Excluding all pictures, please output the listing exactly.

######

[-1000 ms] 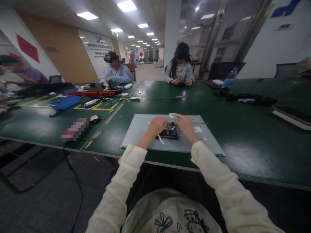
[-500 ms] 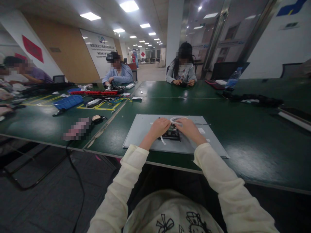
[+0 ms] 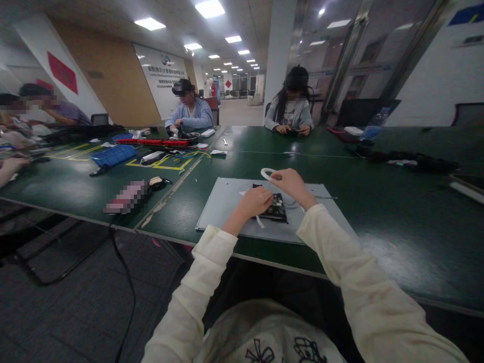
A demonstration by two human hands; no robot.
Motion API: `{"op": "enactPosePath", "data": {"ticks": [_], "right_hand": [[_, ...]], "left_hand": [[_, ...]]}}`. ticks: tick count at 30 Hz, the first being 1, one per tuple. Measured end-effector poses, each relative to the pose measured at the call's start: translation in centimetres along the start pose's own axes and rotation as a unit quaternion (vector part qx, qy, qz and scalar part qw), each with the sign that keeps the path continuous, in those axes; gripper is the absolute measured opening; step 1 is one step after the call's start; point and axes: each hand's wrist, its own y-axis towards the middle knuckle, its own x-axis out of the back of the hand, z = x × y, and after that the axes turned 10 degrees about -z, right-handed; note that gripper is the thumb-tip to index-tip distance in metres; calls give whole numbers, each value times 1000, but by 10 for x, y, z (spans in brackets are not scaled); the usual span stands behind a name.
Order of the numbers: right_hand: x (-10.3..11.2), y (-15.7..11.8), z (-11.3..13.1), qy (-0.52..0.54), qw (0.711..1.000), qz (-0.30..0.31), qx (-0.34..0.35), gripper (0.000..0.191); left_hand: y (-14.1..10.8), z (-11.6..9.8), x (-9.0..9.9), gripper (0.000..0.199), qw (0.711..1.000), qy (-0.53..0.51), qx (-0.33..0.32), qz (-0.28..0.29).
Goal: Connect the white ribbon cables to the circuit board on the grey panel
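At the far left of a green table (image 3: 378, 196), a blue bin (image 3: 113, 156) sits beyond a blurred pink item (image 3: 127, 195) nearer the edge. Right of these, on a grey panel (image 3: 219, 206), a person's left hand (image 3: 256, 202) bends over the left part of a black device (image 3: 279, 207) with bare circuitry; its fingertips bunch together, though whether they pinch anything cannot be told. A white strip (image 3: 260, 222) pokes out on the near side. A white ring (image 3: 265, 172) (by its look, a roll of tape) seems raised over the device's far side, pinched by the right hand (image 3: 290, 182), close to the left yet apart. Good handling here likely means light left fingertips on the frame, off the small parts, and the ring kept from brushing them. A water bottle (image 3: 376, 123) stands far right.
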Motion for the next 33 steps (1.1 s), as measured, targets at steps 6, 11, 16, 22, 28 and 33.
{"op": "enactPosePath", "data": {"ticks": [6,11,16,22,28,33], "right_hand": [[-24,37,19,-42,991,115,49,24],[-61,80,53,-13,989,124,81,24],[-82,90,80,16,985,135,103,43],[-60,54,63,114,980,147,65,42],[-25,14,31,227,970,85,-15,29],[-13,-18,10,281,955,52,-77,30]], "left_hand": [[1,0,2,26,999,9,-7,48],[1,4,0,25,998,9,-12,69],[1,5,-1,22,996,7,-12,85],[1,4,-1,26,998,8,-4,61],[-1,3,0,26,999,18,6,33],[-1,2,1,28,999,27,10,19]]}}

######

**Answer for the task**
[-1000 ms] 
[-500 ms] 
[+0 ms] 
A demonstration by two human hands; no robot.
Motion API: `{"op": "enactPosePath", "data": {"ticks": [_], "right_hand": [[_, ...]], "left_hand": [[_, ...]]}}`. ticks: tick count at 30 Hz, the first being 1, one per tuple. Measured end-effector poses, each relative to the pose measured at the call's start: translation in centimetres along the start pose's own axes and rotation as a unit quaternion (vector part qx, qy, qz and scalar part qw), each with the sign that keeps the path continuous, in those axes; gripper is the absolute measured opening; step 1 is one step after the call's start; point and axes: each hand's wrist, its own y-axis towards the middle knuckle, its own x-axis out of the back of the hand, z = x × y, and after that the axes turned 10 degrees about -z, right-handed; note that gripper is the thumb-tip to index-tip distance in metres; calls give whole numbers, each value times 1000, but by 10 for x, y, z (spans in brackets are not scaled); the usual span stands behind a name.
Order of the numbers: right_hand: x (-10.3..11.2), y (-15.7..11.8), z (-11.3..13.1), qy (-0.52..0.54), qw (0.711..1.000), qz (-0.30..0.31), qx (-0.34..0.35), gripper (0.000..0.191); left_hand: y (-14.1..10.8), z (-11.6..9.8), x (-9.0..9.9), gripper (0.000..0.199), qw (0.711..1.000), qy (-0.53..0.51), qx (-0.33..0.32), qz (-0.28..0.29).
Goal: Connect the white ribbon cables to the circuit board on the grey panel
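At the far left of a green table (image 3: 378, 196), a blue bin (image 3: 113, 156) sits beyond a blurred pink item (image 3: 127, 195) nearer the edge. Right of these, on a grey panel (image 3: 219, 206), a person's left hand (image 3: 256, 202) bends over the left part of a black device (image 3: 279, 207) with bare circuitry; its fingertips bunch together, though whether they pinch anything cannot be told. A white strip (image 3: 260, 222) pokes out on the near side. A white ring (image 3: 265, 172) (by its look, a roll of tape) seems raised over the device's far side, pinched by the right hand (image 3: 290, 182), close to the left yet apart. Good handling here likely means light left fingertips on the frame, off the small parts, and the ring kept from brushing them. A water bottle (image 3: 376, 123) stands far right.
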Motion for the next 33 steps (1.1 s), as measured, targets at steps 6, 11, 16, 22, 28 and 33.
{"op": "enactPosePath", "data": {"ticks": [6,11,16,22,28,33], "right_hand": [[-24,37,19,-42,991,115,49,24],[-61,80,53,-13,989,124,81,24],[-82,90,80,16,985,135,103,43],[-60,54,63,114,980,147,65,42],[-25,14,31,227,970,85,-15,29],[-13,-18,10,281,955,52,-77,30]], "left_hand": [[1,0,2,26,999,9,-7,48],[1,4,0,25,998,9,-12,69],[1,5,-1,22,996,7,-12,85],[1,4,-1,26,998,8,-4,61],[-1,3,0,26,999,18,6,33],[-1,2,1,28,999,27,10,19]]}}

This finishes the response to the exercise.